WHAT TO PRODUCE: Retype only what runs from the beginning of the data through the line with "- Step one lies"; please omit the pictures and keep every line exact.

MATERIAL PROVIDED:
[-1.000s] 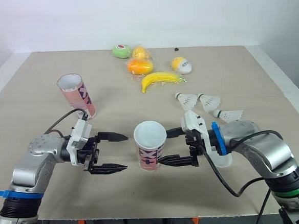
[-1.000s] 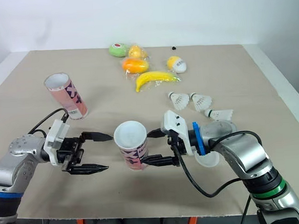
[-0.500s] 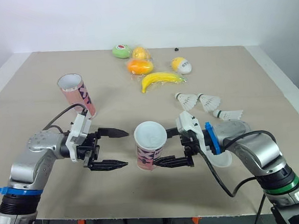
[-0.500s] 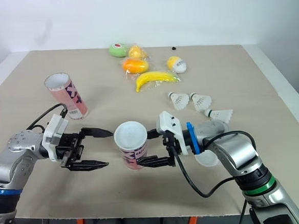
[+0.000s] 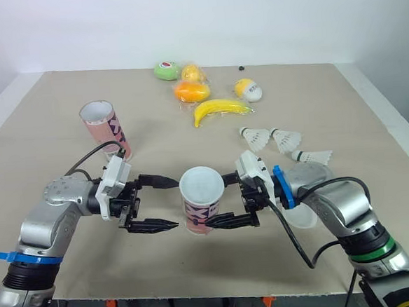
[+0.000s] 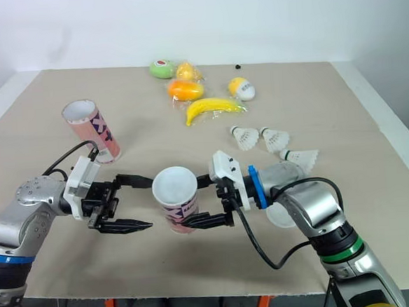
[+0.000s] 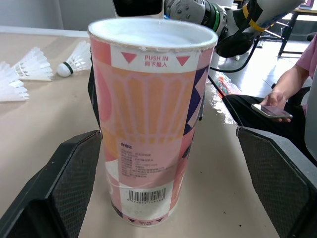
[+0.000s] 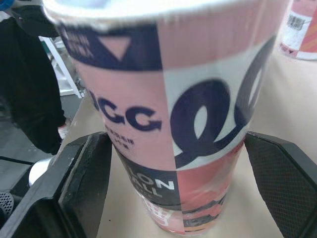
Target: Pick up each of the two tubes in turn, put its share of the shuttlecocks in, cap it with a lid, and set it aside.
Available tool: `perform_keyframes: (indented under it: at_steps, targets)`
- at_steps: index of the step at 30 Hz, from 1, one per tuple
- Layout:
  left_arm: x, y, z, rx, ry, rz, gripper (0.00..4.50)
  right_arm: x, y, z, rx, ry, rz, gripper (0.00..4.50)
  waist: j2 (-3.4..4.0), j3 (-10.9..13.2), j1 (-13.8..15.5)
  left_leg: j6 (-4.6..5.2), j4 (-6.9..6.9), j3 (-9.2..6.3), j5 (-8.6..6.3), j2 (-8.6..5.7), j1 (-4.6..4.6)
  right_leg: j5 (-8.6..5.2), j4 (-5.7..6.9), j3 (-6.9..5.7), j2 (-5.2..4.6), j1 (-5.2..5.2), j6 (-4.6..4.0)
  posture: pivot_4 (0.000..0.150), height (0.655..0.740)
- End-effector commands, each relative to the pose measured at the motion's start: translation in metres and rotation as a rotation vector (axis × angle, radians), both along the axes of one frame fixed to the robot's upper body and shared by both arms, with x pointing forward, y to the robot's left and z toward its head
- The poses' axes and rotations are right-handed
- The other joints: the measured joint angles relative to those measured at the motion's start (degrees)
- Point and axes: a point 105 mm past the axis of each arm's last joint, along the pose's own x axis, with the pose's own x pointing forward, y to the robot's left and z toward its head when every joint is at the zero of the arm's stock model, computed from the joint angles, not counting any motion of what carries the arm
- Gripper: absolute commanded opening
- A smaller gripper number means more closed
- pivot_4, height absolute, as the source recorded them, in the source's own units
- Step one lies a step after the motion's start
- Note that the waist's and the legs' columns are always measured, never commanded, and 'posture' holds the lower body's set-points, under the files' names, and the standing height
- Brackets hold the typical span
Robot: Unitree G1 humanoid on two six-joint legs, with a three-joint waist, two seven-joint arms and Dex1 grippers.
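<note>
At the front middle of the table: the near tube [image 5: 203, 208] stands upright on the cloth, mouth open, no lid on it, and no shuttlecock to be seen inside from the head views
Right gripper [image 5: 220, 203]: spread wide, one black finger on each side of the near tube and close to its wall; the tube's base is on the table, so I judge it straddled, not yet clamped or lifted
Left gripper [image 5: 176, 204]: also spread wide, holding nothing, level with the same tube and just beside it on the robot's left
Far tube [image 5: 105, 129]: at the left rear, well apart from both grippers, open-mouthed, uncapped and leaning a little
Shuttlecocks [image 5: 255, 136]: three lie loose on the table to the right, beyond the right arm, close together, none in a tube
Lid [image 5: 304, 218]: a pale translucent disc lies flat beside the right forearm; whether a second lid sits near it I cannot tell
Fruit: a banana [image 5: 219, 109] and other toy pieces at the rear middle, no part of the job
Done so far: nothing finished, as far as the pictures show; both tubes are unfilled, uncapped and not set aside
In hand: by my reading, the first pick-up, closing on the near tube
Left to do: lift it, load its share, cap it, put it aside, then repeat with the far tube
</note>
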Motion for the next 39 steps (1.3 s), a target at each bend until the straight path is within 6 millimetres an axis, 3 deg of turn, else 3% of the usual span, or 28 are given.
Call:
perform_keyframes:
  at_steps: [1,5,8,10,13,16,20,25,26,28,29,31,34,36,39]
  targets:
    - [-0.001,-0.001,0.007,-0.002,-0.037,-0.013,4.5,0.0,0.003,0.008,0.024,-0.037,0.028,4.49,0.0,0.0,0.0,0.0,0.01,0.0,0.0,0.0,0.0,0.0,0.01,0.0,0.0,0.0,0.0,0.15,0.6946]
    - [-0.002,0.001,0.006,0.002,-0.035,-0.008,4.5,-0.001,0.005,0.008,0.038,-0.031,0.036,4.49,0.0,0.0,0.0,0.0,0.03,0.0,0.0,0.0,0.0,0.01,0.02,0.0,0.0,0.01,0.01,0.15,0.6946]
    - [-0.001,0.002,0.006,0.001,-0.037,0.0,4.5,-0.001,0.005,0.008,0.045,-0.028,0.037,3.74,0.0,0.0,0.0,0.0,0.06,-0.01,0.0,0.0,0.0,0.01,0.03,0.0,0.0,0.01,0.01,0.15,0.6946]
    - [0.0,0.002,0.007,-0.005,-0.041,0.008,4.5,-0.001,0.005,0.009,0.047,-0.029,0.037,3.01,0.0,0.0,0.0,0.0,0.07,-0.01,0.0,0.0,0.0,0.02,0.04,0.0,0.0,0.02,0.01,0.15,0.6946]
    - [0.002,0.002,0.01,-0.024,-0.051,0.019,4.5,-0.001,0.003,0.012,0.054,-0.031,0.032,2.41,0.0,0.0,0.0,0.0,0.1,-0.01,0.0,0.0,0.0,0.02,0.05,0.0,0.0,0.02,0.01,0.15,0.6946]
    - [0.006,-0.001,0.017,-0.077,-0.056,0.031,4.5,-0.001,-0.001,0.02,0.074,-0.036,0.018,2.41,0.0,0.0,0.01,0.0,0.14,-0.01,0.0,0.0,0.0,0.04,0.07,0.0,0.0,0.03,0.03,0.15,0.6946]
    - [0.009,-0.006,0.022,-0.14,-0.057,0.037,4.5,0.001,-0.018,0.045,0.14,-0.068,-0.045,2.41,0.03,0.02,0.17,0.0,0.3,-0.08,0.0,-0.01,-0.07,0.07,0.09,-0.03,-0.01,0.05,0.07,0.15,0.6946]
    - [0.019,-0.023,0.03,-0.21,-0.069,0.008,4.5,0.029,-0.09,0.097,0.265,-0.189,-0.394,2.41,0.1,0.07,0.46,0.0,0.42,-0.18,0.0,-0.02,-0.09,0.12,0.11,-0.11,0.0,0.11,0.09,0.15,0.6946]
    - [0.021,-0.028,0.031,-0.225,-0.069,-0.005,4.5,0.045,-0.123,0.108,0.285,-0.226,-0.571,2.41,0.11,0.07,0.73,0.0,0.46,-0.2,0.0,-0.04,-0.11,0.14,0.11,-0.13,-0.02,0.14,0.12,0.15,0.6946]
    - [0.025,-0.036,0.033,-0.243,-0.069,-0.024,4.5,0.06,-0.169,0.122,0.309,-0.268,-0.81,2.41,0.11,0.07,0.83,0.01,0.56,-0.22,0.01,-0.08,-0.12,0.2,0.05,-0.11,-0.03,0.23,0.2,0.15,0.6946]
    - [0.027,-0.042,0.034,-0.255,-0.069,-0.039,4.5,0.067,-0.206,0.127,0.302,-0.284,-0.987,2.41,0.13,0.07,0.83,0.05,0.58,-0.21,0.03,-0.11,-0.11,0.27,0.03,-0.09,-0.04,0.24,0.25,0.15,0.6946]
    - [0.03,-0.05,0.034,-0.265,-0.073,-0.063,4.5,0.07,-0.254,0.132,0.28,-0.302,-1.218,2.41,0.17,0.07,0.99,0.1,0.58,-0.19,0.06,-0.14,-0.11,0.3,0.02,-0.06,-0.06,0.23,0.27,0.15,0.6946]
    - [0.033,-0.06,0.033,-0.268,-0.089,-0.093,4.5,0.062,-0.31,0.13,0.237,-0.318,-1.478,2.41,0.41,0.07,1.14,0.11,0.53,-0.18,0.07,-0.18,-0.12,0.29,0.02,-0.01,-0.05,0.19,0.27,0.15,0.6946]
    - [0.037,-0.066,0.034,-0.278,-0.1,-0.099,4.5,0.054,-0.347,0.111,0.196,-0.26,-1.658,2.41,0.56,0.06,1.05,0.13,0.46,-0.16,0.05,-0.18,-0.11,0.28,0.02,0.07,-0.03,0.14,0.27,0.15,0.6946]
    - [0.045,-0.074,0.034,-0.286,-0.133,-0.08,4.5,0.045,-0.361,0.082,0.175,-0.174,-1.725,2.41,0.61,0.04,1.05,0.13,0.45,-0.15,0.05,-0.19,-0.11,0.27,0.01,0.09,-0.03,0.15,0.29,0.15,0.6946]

WRITTEN REPLY:
[-1.000s] 
[-1.000s] 
[-0.500s] 
[-0.500s] 
[+0.000s] 
[+0.000s] 
[+0.000s] 
[+0.000s] 
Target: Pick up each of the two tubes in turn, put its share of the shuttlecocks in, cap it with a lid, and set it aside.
Available tool: `perform_keyframes: (indented under it: at_steps, targets)`
- at_steps: index of the step at 30 Hz, from 1, one per tuple
- Layout:
  left_arm: x, y, z, rx, ry, rz, gripper (0.00..4.50)
  right_arm: x, y, z, rx, ry, rz, gripper (0.00..4.50)
  waist: j2 (-3.4..4.0), j3 (-10.9..13.2), j1 (-13.8..15.5)
  left_leg: j6 (-4.6..5.2), j4 (-6.9..6.9), j3 (-9.2..6.3), j5 (-8.6..6.3), j2 (-8.6..5.7), j1 (-4.6..4.6)
  right_leg: j5 (-8.6..5.2), j4 (-5.7..6.9), j3 (-6.9..5.7), j2 (-5.2..4.6), j1 (-5.2..5.2), j6 (-4.6..4.0)
  posture: pivot_4 (0.000..0.150), height (0.655..0.740)
- End-effector commands, each relative to the pose measured at the motion's start: translation in metres and rotation as a rotation vector (axis × angle, radians), both along the axes of one frame fixed to the robot's upper body and shared by both arms, with x pointing forward, y to the robot's left and z toward its head
- The poses' axes and rotations are right-handed
- The other joints: the measured joint angles relative to those measured at the motion's start (degrees)
- Point and axes: a point 105 mm past the axis of each arm's last joint, along the pose's own x axis, with the pose's own x pointing forward, y to the robot's left and z toward its head when every joint is at the zero of the arm's stock model, computed from the joint angles, not counting any motion of what carries the arm
- Gripper: absolute commanded opening
- A smaller gripper number means more closed
- pivot_4, height absolute, as the source recorded them, in the source's own units
- Step one lies a step after the motion's start

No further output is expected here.